→ **DATA FOR REVIEW**

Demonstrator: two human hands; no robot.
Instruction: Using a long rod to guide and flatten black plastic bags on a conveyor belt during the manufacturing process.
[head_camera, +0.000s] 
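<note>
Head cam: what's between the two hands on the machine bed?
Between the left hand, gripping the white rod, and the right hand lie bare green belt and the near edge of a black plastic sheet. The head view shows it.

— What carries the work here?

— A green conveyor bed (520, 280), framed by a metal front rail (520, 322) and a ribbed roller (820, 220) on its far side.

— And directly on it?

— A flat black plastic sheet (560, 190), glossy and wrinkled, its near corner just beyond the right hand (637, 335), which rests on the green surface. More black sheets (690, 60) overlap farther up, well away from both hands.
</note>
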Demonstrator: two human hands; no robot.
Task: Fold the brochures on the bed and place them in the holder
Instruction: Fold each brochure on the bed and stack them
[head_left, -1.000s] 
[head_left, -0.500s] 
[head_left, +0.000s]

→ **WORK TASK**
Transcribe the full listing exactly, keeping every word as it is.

→ **RESPONSE BELOW**
Demonstrator: two human hands; no robot.
Instruction: Using a long rod to guide and flatten black plastic bags on a conveyor belt during the manufacturing process.
[head_camera, +0.000s] 
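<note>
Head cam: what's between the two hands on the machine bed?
Between the left hand, gripping the white rod, and the right hand lie bare green belt and the near edge of a black plastic sheet. The head view shows it.

— What carries the work here?

— A green conveyor bed (520, 280), framed by a metal front rail (520, 322) and a ribbed roller (820, 220) on its far side.

— And directly on it?

— A flat black plastic sheet (560, 190), glossy and wrinkled, its near corner just beyond the right hand (637, 335), which rests on the green surface. More black sheets (690, 60) overlap farther up, well away from both hands.
</note>
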Demonstrator: two human hands; no robot.
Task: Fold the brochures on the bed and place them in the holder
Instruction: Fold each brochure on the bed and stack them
[head_left, -1.000s] 
[head_left, -0.500s] 
[head_left, +0.000s]

The response to this exercise is now complete.